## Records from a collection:
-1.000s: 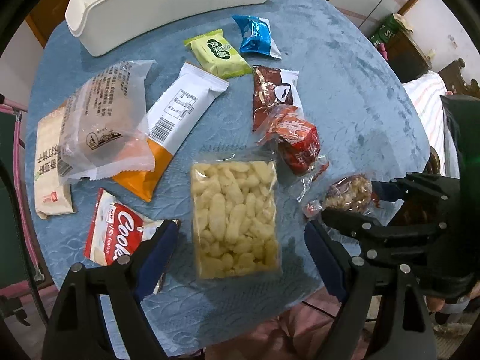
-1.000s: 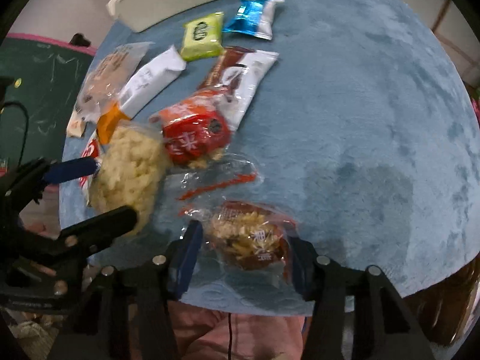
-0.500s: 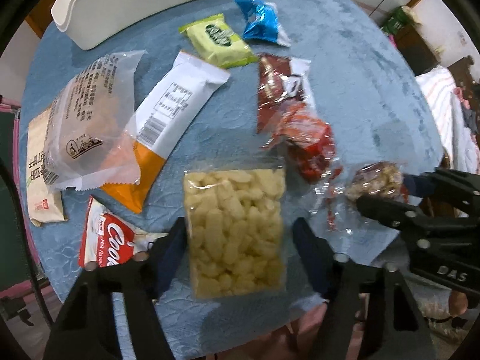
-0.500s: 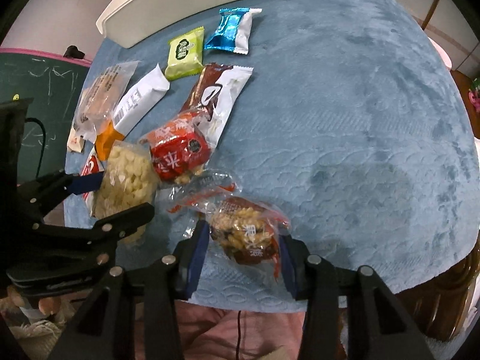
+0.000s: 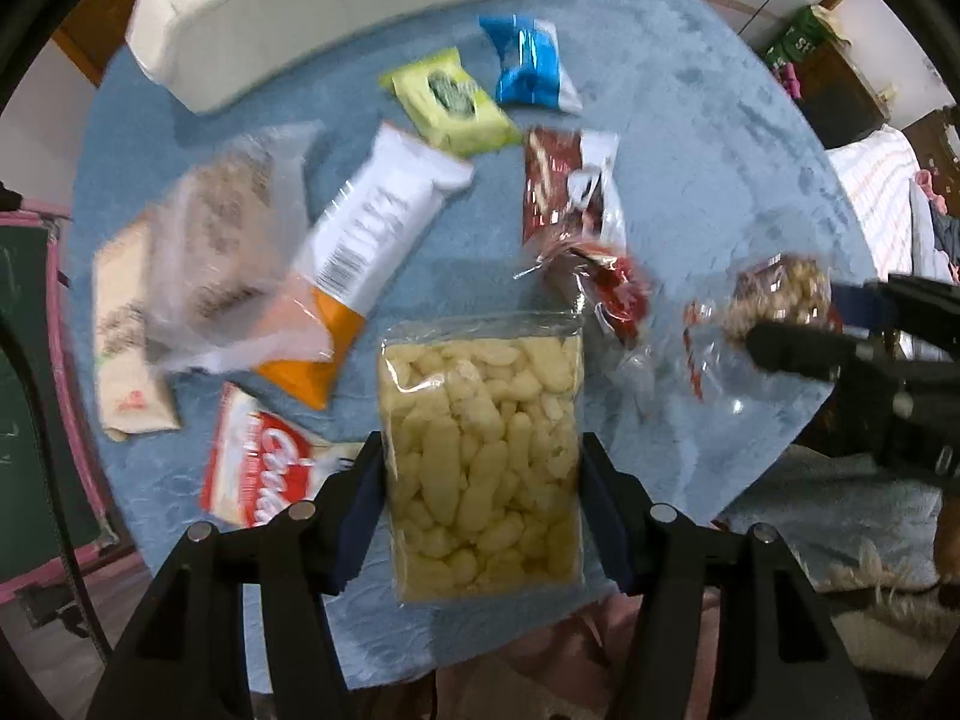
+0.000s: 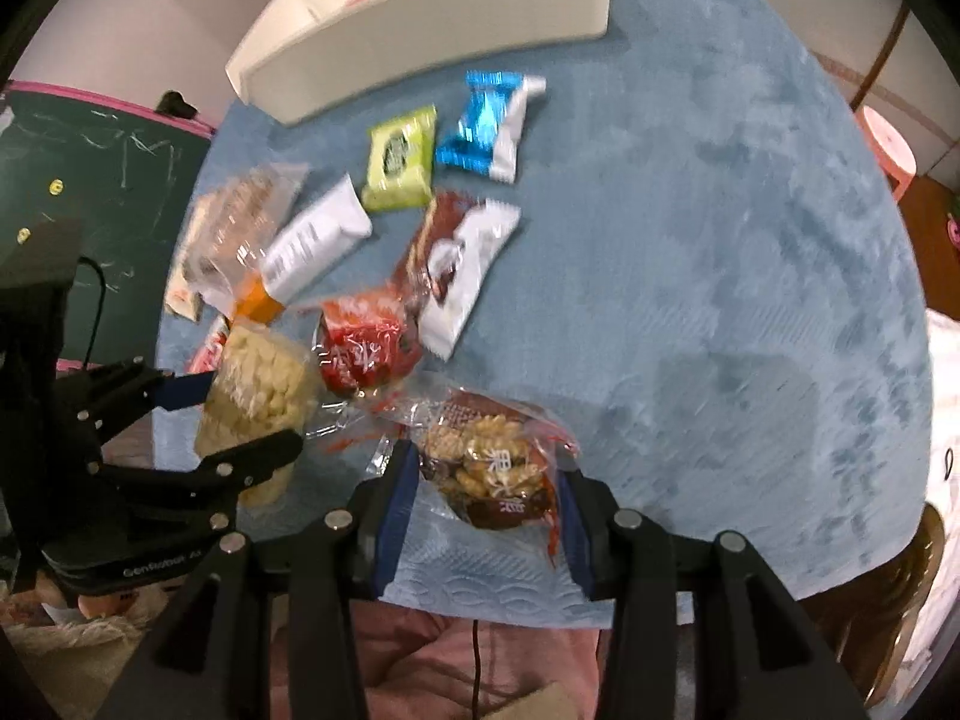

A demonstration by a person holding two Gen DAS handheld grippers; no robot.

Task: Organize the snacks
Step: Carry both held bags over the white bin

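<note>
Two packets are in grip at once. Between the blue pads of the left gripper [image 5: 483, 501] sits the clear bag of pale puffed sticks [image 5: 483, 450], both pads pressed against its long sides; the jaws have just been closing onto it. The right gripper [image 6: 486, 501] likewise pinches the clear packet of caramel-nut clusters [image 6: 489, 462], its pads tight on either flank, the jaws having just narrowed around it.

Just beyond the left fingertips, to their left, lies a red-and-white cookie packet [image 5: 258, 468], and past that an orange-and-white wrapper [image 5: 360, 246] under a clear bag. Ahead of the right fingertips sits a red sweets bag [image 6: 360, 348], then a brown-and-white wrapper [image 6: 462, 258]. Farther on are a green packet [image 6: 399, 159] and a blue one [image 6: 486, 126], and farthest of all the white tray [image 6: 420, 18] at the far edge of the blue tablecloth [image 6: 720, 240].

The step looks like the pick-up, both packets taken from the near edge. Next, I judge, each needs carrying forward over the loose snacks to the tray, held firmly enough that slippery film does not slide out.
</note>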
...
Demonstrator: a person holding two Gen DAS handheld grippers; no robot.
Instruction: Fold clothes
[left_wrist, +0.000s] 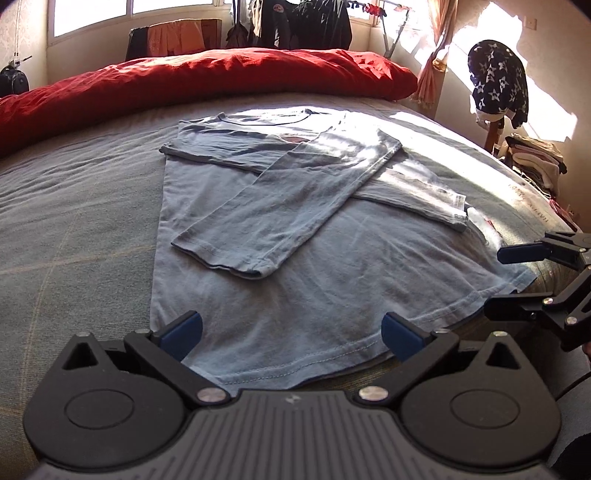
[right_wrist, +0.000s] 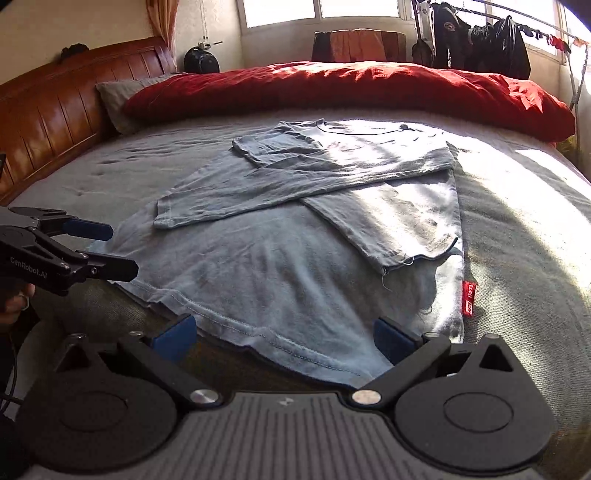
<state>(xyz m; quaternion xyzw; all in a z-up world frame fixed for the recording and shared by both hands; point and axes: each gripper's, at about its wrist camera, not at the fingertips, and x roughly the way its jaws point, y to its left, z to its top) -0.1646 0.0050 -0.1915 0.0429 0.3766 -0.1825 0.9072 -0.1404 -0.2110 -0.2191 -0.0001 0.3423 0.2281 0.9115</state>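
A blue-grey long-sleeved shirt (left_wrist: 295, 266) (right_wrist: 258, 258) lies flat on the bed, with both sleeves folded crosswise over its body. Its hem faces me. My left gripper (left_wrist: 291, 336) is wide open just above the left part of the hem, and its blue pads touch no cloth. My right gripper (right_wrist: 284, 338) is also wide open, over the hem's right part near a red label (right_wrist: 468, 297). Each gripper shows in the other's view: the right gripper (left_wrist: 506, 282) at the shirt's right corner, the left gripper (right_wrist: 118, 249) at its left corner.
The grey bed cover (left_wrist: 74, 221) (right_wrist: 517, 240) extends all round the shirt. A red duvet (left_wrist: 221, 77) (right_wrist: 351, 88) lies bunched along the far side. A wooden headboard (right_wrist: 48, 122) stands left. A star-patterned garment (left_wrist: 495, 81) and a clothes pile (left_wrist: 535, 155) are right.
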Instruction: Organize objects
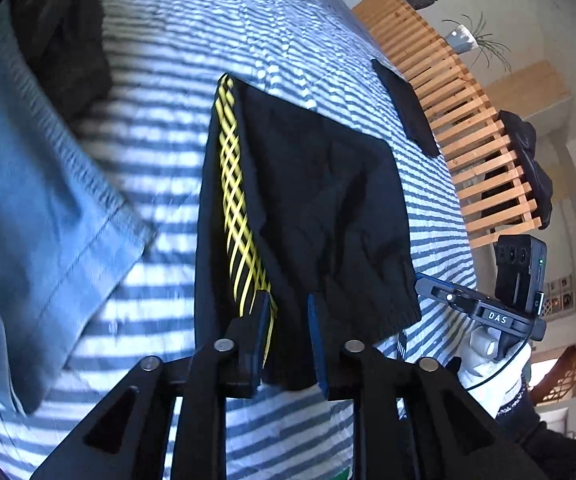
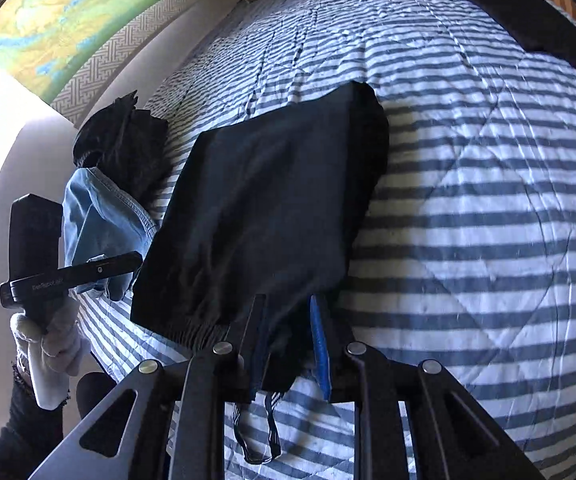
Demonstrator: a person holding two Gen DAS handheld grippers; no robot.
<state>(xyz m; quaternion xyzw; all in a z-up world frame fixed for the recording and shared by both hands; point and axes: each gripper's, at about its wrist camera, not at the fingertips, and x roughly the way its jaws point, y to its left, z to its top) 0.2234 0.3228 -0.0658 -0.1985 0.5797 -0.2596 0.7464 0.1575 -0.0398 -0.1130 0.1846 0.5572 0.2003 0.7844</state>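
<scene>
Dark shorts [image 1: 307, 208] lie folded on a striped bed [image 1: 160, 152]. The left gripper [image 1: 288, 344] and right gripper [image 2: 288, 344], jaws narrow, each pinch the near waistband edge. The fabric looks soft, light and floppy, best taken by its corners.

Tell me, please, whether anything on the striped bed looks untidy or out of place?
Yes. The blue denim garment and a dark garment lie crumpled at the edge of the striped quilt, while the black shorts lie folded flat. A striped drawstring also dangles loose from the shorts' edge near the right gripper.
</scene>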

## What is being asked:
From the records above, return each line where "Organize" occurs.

## Task answer:
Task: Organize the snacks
Instruction: Organize objects

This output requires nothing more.